» **TRY IT**
Set down exactly the lines from the one containing "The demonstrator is" through the last line of the data below, and no others.
• • • • •
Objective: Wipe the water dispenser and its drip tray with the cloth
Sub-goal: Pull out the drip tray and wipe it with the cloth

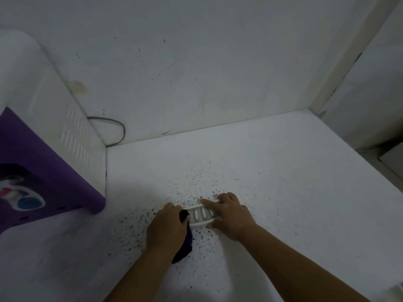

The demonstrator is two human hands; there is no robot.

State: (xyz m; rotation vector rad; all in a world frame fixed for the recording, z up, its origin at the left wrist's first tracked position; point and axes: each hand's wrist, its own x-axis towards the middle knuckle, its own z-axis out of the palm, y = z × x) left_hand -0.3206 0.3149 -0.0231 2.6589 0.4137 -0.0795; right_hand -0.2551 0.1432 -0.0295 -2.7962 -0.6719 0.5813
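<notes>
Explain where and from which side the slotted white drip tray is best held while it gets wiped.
Hold the drip tray by its right end, coming from the right, as the right hand does. It lies flat on the floor, and the left hand holds the cloth at its left end.

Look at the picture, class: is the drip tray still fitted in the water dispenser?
No: the drip tray lies on the speckled floor, held between both hands, apart from the water dispenser.

drip tray (201, 215) on floor (283, 192), water dispenser (50, 149) far left
</notes>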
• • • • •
» **FINISHED TASK**
The demonstrator is two human hands; there is no robot.

State: (xyz m; rotation vector rad; all in a world frame fixed for the recording, z up, its origin at the left wrist's first tracked position; point and axes: each hand's wrist, its own x-axis towards the middle knuckle, its own z-axis out of the palm, y = z × x) left_hand -0.3206 0.3149 -0.0231 2.6589 0.4137 -0.0795; right_hand -0.2551 0.1432 -0.0295 -2.7962 -0.6719 0.5813
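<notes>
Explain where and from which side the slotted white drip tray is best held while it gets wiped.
Hold the drip tray by its right end, coming from the right, as the right hand does. It lies flat on the floor, and the left hand holds the cloth at its left end.

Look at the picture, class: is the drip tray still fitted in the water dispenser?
No: the drip tray lies on the speckled floor, held between both hands, apart from the water dispenser.

drip tray (201, 215) on floor (283, 192), water dispenser (50, 149) far left
</notes>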

Nothing else belongs in this answer.